# EXERCISE OBJECTIVE
Would you please copy the part of the material below that opens with the line containing "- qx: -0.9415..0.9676" and closes with the line containing "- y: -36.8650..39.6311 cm"? Copy it exactly, and only it.

☆ ☆ ☆ ☆ ☆ ☆ ☆

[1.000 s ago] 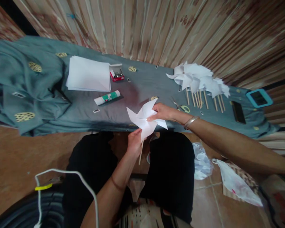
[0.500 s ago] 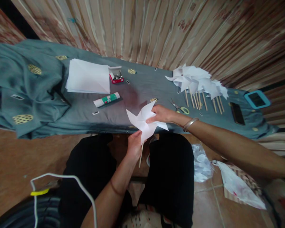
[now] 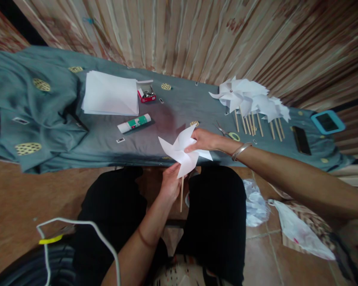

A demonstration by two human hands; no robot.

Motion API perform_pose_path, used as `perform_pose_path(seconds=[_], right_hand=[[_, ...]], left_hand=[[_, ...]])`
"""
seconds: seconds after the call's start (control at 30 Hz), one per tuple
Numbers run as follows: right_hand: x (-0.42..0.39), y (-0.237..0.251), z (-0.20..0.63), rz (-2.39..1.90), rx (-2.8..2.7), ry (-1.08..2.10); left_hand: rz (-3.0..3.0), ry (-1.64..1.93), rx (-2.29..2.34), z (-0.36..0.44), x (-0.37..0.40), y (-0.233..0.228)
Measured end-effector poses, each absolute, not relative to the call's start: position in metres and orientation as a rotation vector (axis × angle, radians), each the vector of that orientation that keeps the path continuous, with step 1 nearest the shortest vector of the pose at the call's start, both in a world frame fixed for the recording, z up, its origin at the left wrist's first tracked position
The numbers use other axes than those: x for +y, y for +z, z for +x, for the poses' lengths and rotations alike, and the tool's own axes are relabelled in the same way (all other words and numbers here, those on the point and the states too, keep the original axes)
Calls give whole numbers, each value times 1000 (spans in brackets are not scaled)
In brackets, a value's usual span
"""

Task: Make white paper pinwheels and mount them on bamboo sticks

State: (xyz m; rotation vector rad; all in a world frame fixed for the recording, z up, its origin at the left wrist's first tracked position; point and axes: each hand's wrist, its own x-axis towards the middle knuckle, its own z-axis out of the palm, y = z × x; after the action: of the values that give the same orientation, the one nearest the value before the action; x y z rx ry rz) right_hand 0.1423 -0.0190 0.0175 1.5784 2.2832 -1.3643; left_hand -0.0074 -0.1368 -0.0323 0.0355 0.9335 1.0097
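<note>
A white paper pinwheel on a thin wooden stick is held just above my lap, at the table's near edge. My left hand is closed around the stick, below the blades; the blades partly cover its fingers. Across the pinwheel's upper right, my right hand grips the paper with the thumb laid near the centre. Its other fingers are hidden behind the blades. Several finished white pinwheels lie heaped at the back right, their sticks pointing toward me.
On the grey cloth lie a stack of white paper, an open red box of pins, a glue stick, scissors, a phone and a blue-framed device. Plastic bags rest on the floor at right.
The pinwheel's stick has swung slightly to the right and hangs more upright. Both hands keep hold of the pinwheel. The view has shifted a little.
</note>
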Motion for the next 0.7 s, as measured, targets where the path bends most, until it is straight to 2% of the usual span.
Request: perform_pose_path(seconds=[0.27,0.7], right_hand=[[-18,18,142,1557,2299,-1322],[-11,22,141,1474,2324,-1262]], left_hand=[[153,898,982,-13,-156,-36],[280,939,984,-13,-155,-37]])
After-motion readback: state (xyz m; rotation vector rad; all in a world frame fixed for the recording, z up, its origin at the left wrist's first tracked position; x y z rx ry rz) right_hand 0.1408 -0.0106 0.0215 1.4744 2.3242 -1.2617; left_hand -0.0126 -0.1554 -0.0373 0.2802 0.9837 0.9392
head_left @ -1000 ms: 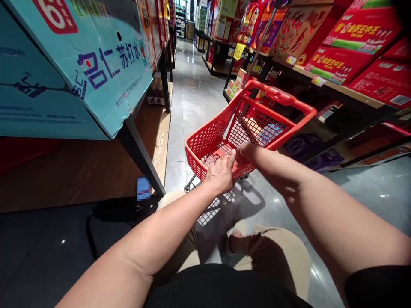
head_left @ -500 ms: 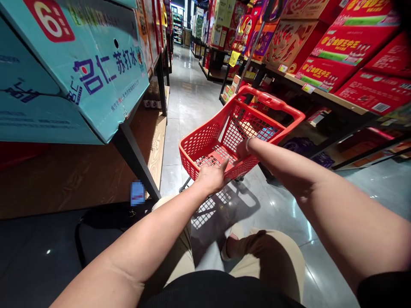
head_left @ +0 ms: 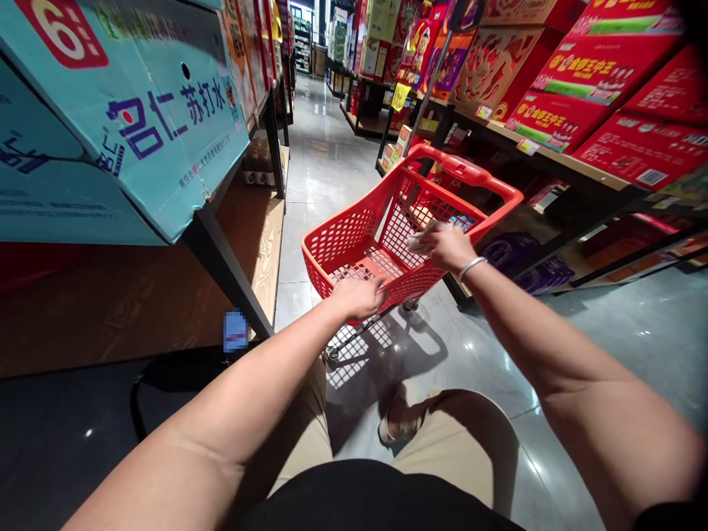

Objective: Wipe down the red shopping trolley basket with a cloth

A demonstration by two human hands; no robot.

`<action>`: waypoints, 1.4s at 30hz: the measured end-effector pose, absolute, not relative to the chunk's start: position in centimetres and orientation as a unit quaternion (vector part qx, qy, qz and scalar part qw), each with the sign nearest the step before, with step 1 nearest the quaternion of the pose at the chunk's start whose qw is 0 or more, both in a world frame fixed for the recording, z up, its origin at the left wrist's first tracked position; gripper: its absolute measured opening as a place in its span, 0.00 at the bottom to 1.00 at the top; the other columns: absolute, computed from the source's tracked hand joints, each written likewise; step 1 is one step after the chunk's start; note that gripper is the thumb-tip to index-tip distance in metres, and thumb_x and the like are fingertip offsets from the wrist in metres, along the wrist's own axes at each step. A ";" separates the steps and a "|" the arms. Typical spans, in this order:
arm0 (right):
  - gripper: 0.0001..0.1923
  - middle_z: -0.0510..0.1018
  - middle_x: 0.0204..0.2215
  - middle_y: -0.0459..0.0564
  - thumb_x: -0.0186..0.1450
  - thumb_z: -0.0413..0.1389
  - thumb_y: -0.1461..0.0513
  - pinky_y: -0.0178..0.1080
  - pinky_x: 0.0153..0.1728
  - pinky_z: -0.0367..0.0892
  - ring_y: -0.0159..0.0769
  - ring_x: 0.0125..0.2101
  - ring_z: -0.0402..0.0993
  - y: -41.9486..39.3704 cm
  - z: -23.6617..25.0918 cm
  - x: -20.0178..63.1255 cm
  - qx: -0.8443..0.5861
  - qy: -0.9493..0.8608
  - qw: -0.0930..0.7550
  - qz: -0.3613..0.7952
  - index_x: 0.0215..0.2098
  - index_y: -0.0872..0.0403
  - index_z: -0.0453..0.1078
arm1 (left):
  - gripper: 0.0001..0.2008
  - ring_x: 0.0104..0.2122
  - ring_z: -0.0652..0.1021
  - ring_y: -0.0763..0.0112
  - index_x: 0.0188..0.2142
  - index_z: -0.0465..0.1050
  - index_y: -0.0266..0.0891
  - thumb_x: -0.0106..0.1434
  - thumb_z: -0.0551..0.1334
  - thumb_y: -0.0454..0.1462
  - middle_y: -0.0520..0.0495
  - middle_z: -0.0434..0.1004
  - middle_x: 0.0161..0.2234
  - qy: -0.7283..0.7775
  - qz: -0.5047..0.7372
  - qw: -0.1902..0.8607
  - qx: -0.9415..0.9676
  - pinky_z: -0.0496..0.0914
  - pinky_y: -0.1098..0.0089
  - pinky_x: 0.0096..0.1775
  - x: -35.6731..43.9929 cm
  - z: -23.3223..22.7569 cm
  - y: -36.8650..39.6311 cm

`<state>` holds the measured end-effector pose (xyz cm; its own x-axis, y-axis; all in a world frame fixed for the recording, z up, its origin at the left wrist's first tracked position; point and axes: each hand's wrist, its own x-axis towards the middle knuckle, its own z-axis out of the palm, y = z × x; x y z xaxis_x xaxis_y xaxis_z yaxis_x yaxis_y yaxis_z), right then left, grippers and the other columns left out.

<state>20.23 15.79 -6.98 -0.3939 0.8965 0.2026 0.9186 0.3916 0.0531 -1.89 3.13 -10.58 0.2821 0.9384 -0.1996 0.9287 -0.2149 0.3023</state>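
Note:
A red plastic shopping cart (head_left: 354,232) with lattice sides stands in front of me, turned sideways. My left hand (head_left: 358,297) is closed on its near rim, thumb pointing inward. Over the basket, close to the handle end, my right hand (head_left: 449,247) is closed on a pale grey cloth (head_left: 421,242), partly hidden by the fingers. Whether the cloth touches the cart I cannot tell. A silvery bracelet (head_left: 471,267) circles the right wrist. Something blue and tan shows through the lattice behind that hand.
Blue cartons (head_left: 166,110) overhang a shelf at the left, above a black metal leg (head_left: 226,273). Red boxes (head_left: 602,74) fill the right shelf. A black bag (head_left: 182,369) lies on the floor at lower left. The tiled aisle (head_left: 315,140) runs ahead between shelves.
My right hand has risen from inside the near side of the basket and moved right, bringing the cloth into view. My left hand stays on the rim; the view has shifted slightly.

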 end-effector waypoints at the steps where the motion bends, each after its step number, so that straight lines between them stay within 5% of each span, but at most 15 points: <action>1: 0.17 0.79 0.51 0.55 0.62 0.57 0.65 0.49 0.50 0.64 0.50 0.49 0.70 13.9 -8.0 19.3 -0.514 -0.851 0.097 -0.055 0.47 0.51 0.81 | 0.27 0.55 0.79 0.52 0.67 0.62 0.48 0.71 0.49 0.48 0.40 0.79 0.57 0.601 0.017 0.200 0.774 0.72 0.55 0.54 -1.6 -10.2 3.3; 5: 0.24 0.76 0.56 0.53 0.62 0.52 0.69 0.49 0.59 0.61 0.47 0.58 0.68 8.0 -11.4 15.9 -0.436 -0.863 0.255 0.028 0.52 0.50 0.78 | 0.25 0.51 0.81 0.50 0.58 0.72 0.39 0.65 0.58 0.45 0.34 0.81 0.52 0.641 0.028 0.217 0.736 0.75 0.61 0.48 0.4 -9.6 3.8; 8: 0.24 0.76 0.56 0.53 0.62 0.52 0.69 0.48 0.60 0.61 0.45 0.59 0.68 6.8 -12.4 15.4 -0.405 -0.853 0.326 0.046 0.53 0.50 0.77 | 0.24 0.50 0.82 0.51 0.54 0.75 0.39 0.70 0.52 0.49 0.34 0.82 0.51 0.661 0.039 0.214 0.718 0.75 0.63 0.46 1.7 -10.1 3.5; 17: 0.16 0.70 0.62 0.54 0.68 0.53 0.66 0.52 0.59 0.53 0.49 0.60 0.60 14.9 -9.6 25.3 -0.540 -0.805 0.226 -0.101 0.49 0.51 0.79 | 0.29 0.49 0.82 0.54 0.51 0.77 0.43 0.74 0.42 0.53 0.38 0.83 0.49 0.659 0.060 0.167 0.731 0.74 0.62 0.45 1.0 -11.4 3.1; 24: 0.23 0.62 0.66 0.63 0.67 0.50 0.68 0.52 0.57 0.50 0.48 0.60 0.53 18.5 -6.8 29.5 -0.662 -0.682 0.290 -0.106 0.57 0.57 0.75 | 0.27 0.48 0.82 0.60 0.49 0.77 0.39 0.75 0.42 0.49 0.38 0.83 0.46 0.619 0.062 0.135 0.771 0.73 0.67 0.46 -0.5 -11.8 3.7; 30: 0.26 0.63 0.66 0.60 0.60 0.54 0.70 0.57 0.64 0.50 0.51 0.63 0.59 15.0 -10.5 25.3 -0.647 -0.703 0.287 -0.071 0.56 0.54 0.74 | 0.30 0.48 0.81 0.62 0.46 0.78 0.41 0.76 0.41 0.51 0.41 0.84 0.46 0.592 0.062 0.125 0.794 0.71 0.69 0.49 -1.3 -11.3 4.3; 35: 0.26 0.62 0.64 0.63 0.65 0.49 0.65 0.58 0.66 0.54 0.53 0.66 0.57 7.6 -16.7 17.5 -0.583 -0.711 0.393 -0.004 0.60 0.53 0.71 | 0.35 0.51 0.80 0.61 0.49 0.78 0.41 0.75 0.36 0.53 0.41 0.83 0.50 0.589 0.069 0.123 0.796 0.71 0.68 0.51 -1.0 -11.6 5.0; 39: 0.17 0.66 0.60 0.58 0.66 0.52 0.61 0.53 0.62 0.64 0.49 0.61 0.64 3.6 -21.4 13.7 -0.531 -0.717 0.449 0.048 0.50 0.46 0.76 | 0.38 0.51 0.81 0.58 0.52 0.77 0.39 0.73 0.36 0.58 0.39 0.83 0.50 0.597 0.065 0.128 0.789 0.71 0.68 0.49 -1.1 -11.7 5.4; 42: 0.09 0.74 0.53 0.54 0.65 0.55 0.61 0.50 0.57 0.67 0.47 0.55 0.68 4.1 -23.3 15.1 -0.470 -0.784 0.400 0.063 0.38 0.46 0.79 | 0.41 0.48 0.82 0.56 0.49 0.79 0.39 0.71 0.36 0.61 0.39 0.84 0.47 0.587 0.062 0.135 0.796 0.71 0.68 0.45 -1.5 -11.6 5.2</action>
<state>15.12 4.10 -23.29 -0.2384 0.7874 0.5684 0.6870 0.5505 -0.4744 -1.51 5.23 -11.61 0.3024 0.9513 -0.0602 0.9180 -0.2737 0.2869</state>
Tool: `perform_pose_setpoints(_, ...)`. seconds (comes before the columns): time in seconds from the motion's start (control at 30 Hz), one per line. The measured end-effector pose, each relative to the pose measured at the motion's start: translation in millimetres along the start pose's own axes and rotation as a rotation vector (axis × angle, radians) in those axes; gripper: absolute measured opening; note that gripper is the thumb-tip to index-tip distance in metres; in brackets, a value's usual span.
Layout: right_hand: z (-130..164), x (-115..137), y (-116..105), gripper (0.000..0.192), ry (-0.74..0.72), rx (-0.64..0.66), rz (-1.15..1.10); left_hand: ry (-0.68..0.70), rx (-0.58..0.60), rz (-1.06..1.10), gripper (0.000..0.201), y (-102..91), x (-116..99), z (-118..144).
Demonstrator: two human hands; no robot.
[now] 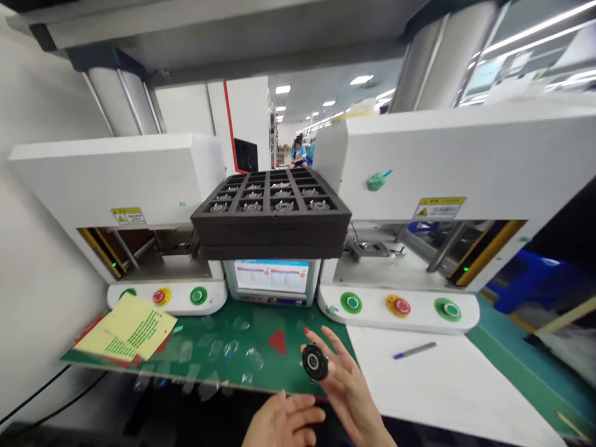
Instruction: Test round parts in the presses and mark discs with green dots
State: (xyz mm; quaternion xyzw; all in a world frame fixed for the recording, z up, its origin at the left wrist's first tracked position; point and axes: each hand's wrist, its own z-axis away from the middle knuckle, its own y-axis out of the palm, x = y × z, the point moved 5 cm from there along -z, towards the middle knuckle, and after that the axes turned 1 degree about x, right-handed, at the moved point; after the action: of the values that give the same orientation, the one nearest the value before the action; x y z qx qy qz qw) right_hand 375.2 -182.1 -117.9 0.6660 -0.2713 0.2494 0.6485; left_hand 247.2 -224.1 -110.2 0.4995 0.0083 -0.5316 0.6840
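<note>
My right hand [347,379] pinches a small round black part with a metallic ring at its centre [315,362], thumb on one side and fingers behind. The part is held up above the front of the green mat, its round face turned toward me. Just to the left and lower, my left hand [283,423] holds nothing; its fingers are slightly bent and apart, close to the right hand but not on the part. A black foam tray [272,233] with several round metallic parts in its compartments sits in front, above a small screen [271,277].
White press machines stand left [107,180] and right [465,161], with green and red buttons. Yellow sheets [135,329] lie at left on the green mat [209,313], among clear plastic scraps. A pen [416,351] rests on white paper [433,391] at right. A person [298,153] sits far off.
</note>
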Motion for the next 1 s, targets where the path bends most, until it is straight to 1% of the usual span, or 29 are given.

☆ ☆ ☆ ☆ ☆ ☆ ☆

# PROBLEM SOLUTION
  - qx: -0.9415..0.9676
  - pinky_z: -0.0496..0.0914
  - pinky_y: -0.1098..0.0089
  - pinky_x: 0.0096..0.1775
  - x: -35.6731..43.9929 cm
  - z: -23.3223..22.7569 cm
  - y: -36.8650..39.6311 cm

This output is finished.